O trabalho indica que, ao adotar protocolos assistenciais consistentes, o hospital pôde aperfeiçoar o cuidado reservado às parturientes, o que gerou um impacto positivo no controle dos partos cirúrgicos. “Todas as questões de assistência ao parto e de atendimento às pacientes, no Hospital Estadual Sumaré, pautam-se por protocolos baseados em estudos científicos e seguidos por toda a equipe. Isso reforça a importância de se ter um hospital administrado por uma universidade. E esse estudo mostra que um hospital não é apenas assistência. É também um local de produção de conhecimento e de formação de alunos e residentes, funções de uma universidade.”
O hospital se diferencia, ainda, por oferecer analgesia a todas as gestantes, apontou a pesquisa. No Brasil, cita Guida, menos de 5% das mulheres recebem analgesia durante o parto. “Hoje em dia, existem tecnologias disponíveis para reduzir a dor dessa mulher. Embora faça parte do trabalho de parto, a experiência de dor é muito individual. Algumas mulheres vão querer, por exemplo, uma injeção nas costas para reduzir sua dor. Outras não vão querer nada. O importante é haver disponibilidade de analgesia para todas. Assim cada uma pode decidir como lidar com sua dor.”

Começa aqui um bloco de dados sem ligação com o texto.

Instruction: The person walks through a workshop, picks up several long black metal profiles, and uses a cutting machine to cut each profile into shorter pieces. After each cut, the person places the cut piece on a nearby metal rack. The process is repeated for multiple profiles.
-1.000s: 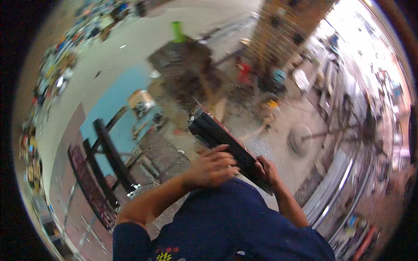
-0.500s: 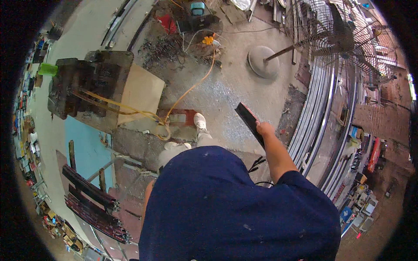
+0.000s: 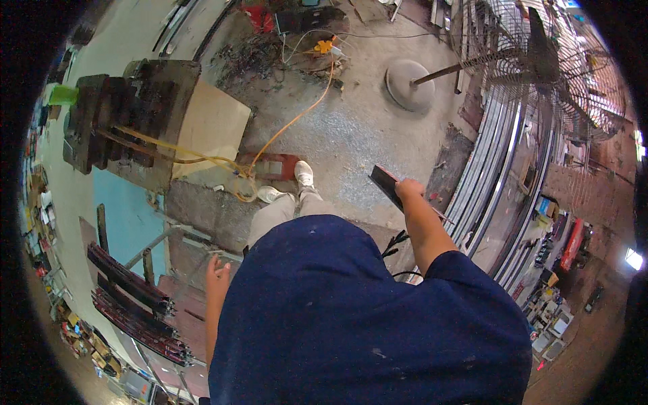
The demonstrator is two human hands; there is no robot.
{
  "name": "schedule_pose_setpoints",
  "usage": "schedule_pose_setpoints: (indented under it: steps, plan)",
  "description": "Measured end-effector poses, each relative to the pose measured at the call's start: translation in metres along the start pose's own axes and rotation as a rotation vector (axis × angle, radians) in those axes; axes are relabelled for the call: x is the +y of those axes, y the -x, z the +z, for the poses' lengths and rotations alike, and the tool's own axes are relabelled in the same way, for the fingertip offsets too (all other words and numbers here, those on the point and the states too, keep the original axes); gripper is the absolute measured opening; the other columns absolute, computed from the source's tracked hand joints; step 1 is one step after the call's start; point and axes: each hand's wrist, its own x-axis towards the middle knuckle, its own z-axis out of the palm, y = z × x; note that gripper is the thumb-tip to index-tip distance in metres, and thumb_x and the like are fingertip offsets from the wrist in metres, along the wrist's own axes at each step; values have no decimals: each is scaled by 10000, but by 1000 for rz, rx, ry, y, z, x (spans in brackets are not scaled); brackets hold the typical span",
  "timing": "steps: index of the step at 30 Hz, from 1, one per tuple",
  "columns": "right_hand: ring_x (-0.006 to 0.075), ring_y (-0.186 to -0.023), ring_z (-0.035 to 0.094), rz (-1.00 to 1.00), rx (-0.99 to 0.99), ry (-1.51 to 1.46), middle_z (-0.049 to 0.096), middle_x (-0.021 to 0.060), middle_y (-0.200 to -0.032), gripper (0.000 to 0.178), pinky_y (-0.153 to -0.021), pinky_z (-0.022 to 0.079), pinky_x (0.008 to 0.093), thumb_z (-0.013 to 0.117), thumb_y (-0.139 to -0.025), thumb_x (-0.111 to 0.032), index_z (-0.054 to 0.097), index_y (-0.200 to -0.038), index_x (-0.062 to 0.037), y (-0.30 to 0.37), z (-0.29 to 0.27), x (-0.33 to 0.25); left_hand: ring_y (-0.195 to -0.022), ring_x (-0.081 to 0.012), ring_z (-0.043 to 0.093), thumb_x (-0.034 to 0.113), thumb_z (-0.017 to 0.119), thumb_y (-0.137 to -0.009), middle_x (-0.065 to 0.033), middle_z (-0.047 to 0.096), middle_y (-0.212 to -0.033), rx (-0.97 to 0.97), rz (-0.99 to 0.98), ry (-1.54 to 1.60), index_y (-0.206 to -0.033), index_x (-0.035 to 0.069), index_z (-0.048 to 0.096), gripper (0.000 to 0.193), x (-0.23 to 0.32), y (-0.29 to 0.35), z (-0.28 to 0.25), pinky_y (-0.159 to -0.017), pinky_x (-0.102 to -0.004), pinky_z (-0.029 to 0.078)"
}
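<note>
- Right hand (image 3: 410, 192): fingers wrapped round a long, straight, dark bar (image 3: 386, 181), clamped on it.
- The bar, in that grip, is slim and hard-edged, with a smooth, near-black face and a thin reddish edge; one end juts up and left of the fingers, the other shows as a narrow tip down and right of them.
- Just left of the grip and beyond it, grey floor (image 3: 368, 138) with a rough, gritty skin, dusted with pale, glinting flecks.
- Near the grip, on its right, long metal lengths (image 3: 482, 189) lie side by side, ribbed and silvery.
- Beyond the grip, a fan (image 3: 543, 71) with a thin wire cage, a straight pole and a smooth, round, domed base.
- Left of the grip, pale shoes (image 3: 305, 175) and a looping, glossy yellow-orange hose (image 3: 297, 121).
- Well left and nearer the body, the left hand (image 3: 217, 271), fingers apart and loosely bent, beside a metal frame (image 3: 165, 237).
- Farther left, dark, slender profiles (image 3: 131, 282) in parallel, a flat, light-blue sheet (image 3: 125, 202), and a blocky, grimy machine (image 3: 158, 121).
</note>
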Motion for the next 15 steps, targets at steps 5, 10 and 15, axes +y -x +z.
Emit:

Em sua análise, os pesquisadores concluíram que a medida contribui para a qualidade do atendimento prestado às gestantes, influenciando no tipo de parto escolhido. Se as condições envolverem um ambiente de privacidade e conforto, a companhia de alguém de sua escolha e a possibilidade de controlar a dor como achar melhor, a probabilidade de a futura mãe decidir por um parto vaginal será maior. Por outro lado, a parturiente optará, quase certamente, pela cesárea caso a alternativa seja dar à luz em um ambiente onde não se sente segura, estando desacompanhada e sem acesso a analgesia, diz o médico.